Exercise prompt >> Transcribe the listing below in its entirety, exactly.

##### Given data

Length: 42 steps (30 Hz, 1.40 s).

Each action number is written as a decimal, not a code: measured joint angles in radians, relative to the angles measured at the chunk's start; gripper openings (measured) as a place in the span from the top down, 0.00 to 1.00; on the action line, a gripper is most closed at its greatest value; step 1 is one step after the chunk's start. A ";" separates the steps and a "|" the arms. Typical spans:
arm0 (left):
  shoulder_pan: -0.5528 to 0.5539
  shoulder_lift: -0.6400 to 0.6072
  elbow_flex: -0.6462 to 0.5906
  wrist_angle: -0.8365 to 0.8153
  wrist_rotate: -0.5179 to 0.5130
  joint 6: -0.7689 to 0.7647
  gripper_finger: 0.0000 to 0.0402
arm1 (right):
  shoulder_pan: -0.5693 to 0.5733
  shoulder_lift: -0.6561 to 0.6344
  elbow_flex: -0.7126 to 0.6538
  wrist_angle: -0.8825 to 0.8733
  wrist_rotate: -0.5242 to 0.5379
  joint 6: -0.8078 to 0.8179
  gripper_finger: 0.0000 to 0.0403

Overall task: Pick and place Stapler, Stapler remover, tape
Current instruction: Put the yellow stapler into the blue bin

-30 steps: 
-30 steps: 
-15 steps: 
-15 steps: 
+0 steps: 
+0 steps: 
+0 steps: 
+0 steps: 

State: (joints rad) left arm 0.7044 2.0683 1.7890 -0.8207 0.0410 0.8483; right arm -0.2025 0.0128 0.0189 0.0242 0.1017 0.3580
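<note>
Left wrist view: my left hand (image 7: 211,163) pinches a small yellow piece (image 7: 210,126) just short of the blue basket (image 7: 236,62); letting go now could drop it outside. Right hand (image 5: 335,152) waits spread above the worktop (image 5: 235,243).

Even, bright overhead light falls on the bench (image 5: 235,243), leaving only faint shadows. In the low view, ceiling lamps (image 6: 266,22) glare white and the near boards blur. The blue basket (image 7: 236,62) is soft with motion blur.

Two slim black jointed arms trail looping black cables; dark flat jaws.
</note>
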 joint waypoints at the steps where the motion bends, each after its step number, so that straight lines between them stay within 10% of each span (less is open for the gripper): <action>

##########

Exercise solution >>
Length: 42 steps (30 Hz, 1.40 s).

Each action number is written as a decimal, not a code: measured joint angles in radians, relative to the angles measured at the chunk's start; gripper openings (measured) as a place in the span from the top down, 0.00 to 1.00; on the action line, a gripper is most closed at its greatest value; step 1 is one step after the chunk's start. A ";" separates the steps and a "|" the arms. Typical spans:
arm0 (left):
  shoulder_pan: -0.5528 to 0.5539
  shoulder_lift: -0.6400 to 0.6072
  elbow_flex: -0.6462 to 0.5906
  wrist_angle: -0.8365 to 0.8153
  wrist_rotate: -0.5179 to 0.5130
  joint 6: -0.7689 to 0.7647
  gripper_finger: 0.0000 to 0.0402
arm1 (right):
  shoulder_pan: -0.5693 to 0.5733
  shoulder_lift: -0.6561 to 0.6344
  elbow_flex: -0.7126 to 0.6538
  wrist_angle: -0.8825 to 0.8733
  wrist_rotate: -0.5242 to 0.5379
  joint 6: -0.8078 to 0.8179
  gripper_finger: 0.0000 to 0.0403

Overall task: Pick and place Stapler, Stapler remover, tape
Current instruction: Put the yellow stapler into the blue bin

-30 steps: 
-30 steps: 
-15 steps: 
-15 steps: 
+0 steps: 
+0 steps: 
+0 steps: 
+0 steps: 

State: (joints rad) left arm 0.7044 2.0683 1.7890 -0.8207 0.0410 0.8483; right arm -0.2025 0.0128 0.0189 0.0242 0.1017 0.3580
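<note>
Left wrist view: my left hand (image 7: 211,163) pinches a small yellow piece (image 7: 210,126) just short of the blue basket (image 7: 236,62); letting go now could drop it outside. Right hand (image 5: 335,152) waits spread above the worktop (image 5: 235,243).

Even, bright overhead light falls on the bench (image 5: 235,243), leaving only faint shadows. In the low view, ceiling lamps (image 6: 266,22) glare white and the near boards blur. The blue basket (image 7: 236,62) is soft with motion blur.

Two slim black jointed arms trail looping black cables; dark flat jaws.
</note>
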 joint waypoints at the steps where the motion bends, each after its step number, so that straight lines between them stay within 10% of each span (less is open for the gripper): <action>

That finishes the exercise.